Good read on what might possibly be going down with our Niners.
San Francisco 49ers Trent Baalke and Jim Harbaugh 2011 Strategy
I was not blessed with ESP—darn it—but I think I am getting a glimmer of the 49ers front office strategy for the team in 2011.
The lack of free-agent signings during the crucial first day of signings cost the team the best and second-best defensive corners in the league in Nnamdi Asomugha and Antonio Cromartie.
A competent center, nose tackle and linebacker were lost to signings with other teams. Holes in the talent of the team prevail, especially in the defensive side of the ball.
As this day dawned, the team had no credible corners, nose tackle, center and is missing at least one strong linebacker.
It may be early to hypothesize on the plans of the 49ers front office. But I’m dumb enough to try, so check this out.
The 49ers seem to have decided that this is NOT a playoff caliber of team or year. They seem to have decided to take the long view, to build on what they have in-house and plug holes each year until they have a strong and super-competitive team.

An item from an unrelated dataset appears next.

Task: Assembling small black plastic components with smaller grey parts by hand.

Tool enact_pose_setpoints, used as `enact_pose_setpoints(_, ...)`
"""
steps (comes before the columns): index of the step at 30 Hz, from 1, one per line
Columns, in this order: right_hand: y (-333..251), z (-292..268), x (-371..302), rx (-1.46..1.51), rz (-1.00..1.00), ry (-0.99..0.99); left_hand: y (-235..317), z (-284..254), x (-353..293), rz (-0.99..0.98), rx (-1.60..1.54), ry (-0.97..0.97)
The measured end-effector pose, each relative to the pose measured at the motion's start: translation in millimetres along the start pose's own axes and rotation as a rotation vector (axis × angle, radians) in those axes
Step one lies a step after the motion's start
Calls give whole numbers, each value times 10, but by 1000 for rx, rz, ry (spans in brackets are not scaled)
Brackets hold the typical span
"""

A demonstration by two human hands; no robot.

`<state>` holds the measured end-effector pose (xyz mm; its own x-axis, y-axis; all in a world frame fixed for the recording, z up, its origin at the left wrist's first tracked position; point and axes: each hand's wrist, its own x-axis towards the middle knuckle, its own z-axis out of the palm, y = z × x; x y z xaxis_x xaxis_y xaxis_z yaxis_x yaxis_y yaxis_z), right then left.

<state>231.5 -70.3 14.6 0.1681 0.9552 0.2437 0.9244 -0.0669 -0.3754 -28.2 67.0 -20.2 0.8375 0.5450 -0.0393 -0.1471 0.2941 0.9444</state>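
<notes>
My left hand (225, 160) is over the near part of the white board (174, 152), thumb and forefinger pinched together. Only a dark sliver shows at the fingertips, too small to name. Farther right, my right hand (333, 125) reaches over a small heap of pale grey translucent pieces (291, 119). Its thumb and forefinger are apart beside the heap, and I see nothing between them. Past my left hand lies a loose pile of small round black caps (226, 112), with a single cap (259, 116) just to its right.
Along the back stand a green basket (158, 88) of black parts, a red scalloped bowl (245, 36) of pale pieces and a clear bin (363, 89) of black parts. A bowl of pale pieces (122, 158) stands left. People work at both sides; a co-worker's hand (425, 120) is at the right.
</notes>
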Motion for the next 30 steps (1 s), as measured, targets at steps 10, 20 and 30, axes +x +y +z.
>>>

They have done this before. It is the method used during the 1979 through the 1990s era. Each year they added another two or three sterling players that would become part of the team of the eighties. Along the way, they dumped the chaff and kept the wheat.
In 1979, when Eddie Debartolo, Bill Walsh and Joe Montana arrived the team was a loser but had flashes of brilliance that made them interesting even as the season becomes a loser.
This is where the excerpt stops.